[What you need to do] Pictures stay out; print the rest of the listing below exactly as it stands.

[Provided material]
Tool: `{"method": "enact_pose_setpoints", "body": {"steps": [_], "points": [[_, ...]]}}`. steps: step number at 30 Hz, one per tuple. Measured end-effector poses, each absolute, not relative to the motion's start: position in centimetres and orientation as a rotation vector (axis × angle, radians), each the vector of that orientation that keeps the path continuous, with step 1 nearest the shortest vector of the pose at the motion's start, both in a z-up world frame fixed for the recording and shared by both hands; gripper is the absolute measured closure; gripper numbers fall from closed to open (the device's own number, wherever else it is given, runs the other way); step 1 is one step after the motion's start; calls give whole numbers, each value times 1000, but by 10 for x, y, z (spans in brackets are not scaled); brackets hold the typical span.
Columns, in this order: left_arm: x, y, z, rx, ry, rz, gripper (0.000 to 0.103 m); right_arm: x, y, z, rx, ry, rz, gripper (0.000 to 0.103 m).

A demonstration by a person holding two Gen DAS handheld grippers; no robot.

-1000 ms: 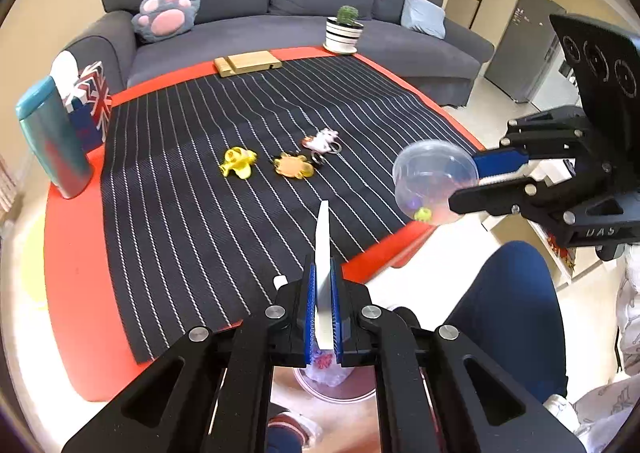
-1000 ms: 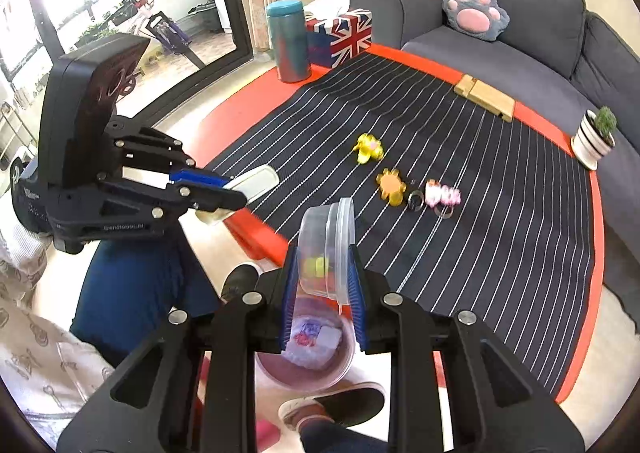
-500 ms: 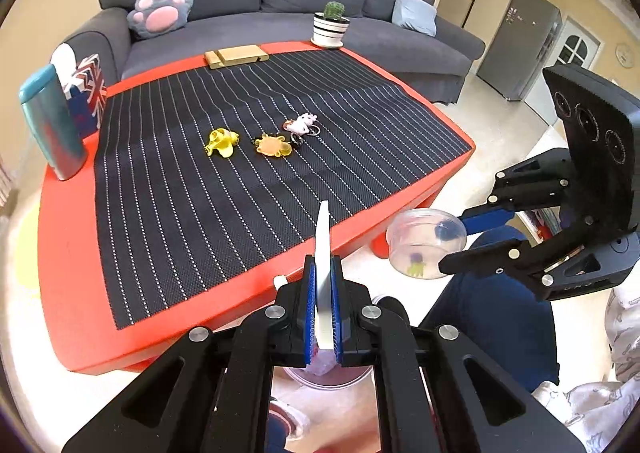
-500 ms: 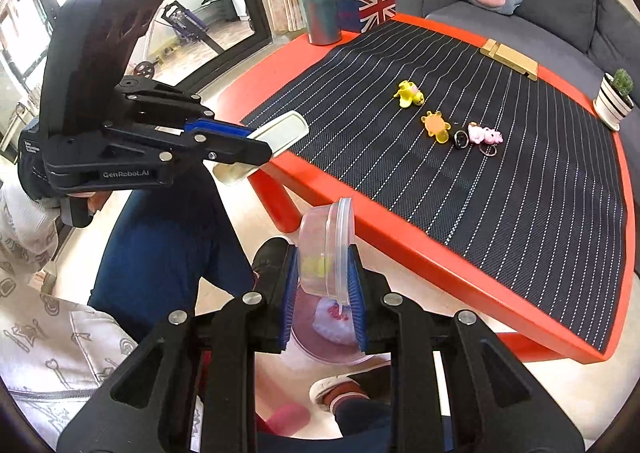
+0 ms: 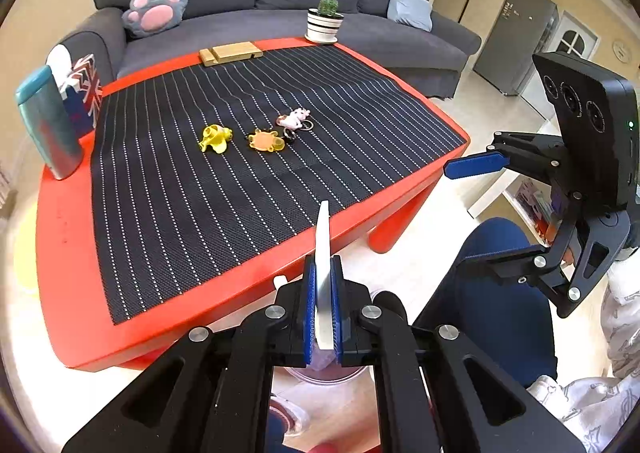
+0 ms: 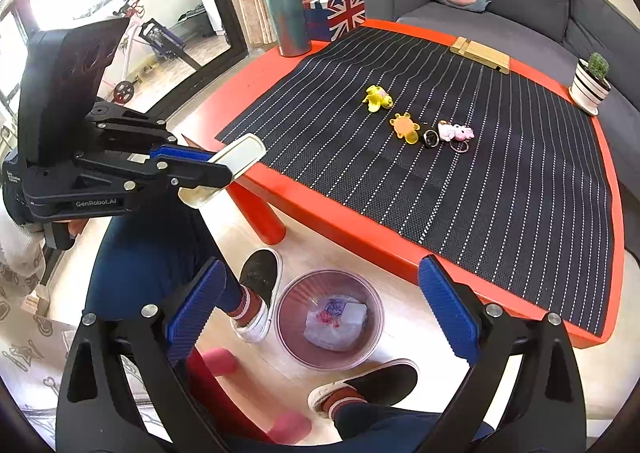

[Task response]
Tool: `{"method": "enact_pose_setpoints", "body": {"steps": [_], "points": [[_, ...]]}}`. steps: step number at 30 Hz, one per tuple. Measured end-effector poses, each absolute, not relative to the motion's start: position in centimetres and orientation as a rotation vector (axis × angle, radians), each the vector of that orientation that keeps the path continuous, with step 1 nearest the shortest vector of the pose at the motion's start, both in a z-up world frame fixed for the recording and shared by both hands; gripper is the absolute measured closure; gripper numbers fall from closed to open (the device's own number, wherever else it is given, runs the other way); step 1 is one step after the motion's start; calls give whole numbers, each value times 1000, but by 10 for x, y, z (spans in brackets are not scaled); brackets hold the typical span.
Columns, in this order: left_arm: x, y, z, rx, ry, rz, gripper (0.000 to 0.103 m); right_arm: x, y, z, rx, ry, rz, gripper (0.000 to 0.103 m).

A demonstration by a person holding two Gen DAS handheld grippers; no robot.

-1000 ms: 
-1000 ms: 
-500 ms: 
-500 ms: 
+0 ms: 
+0 ms: 

This finishes the answer to the exercise.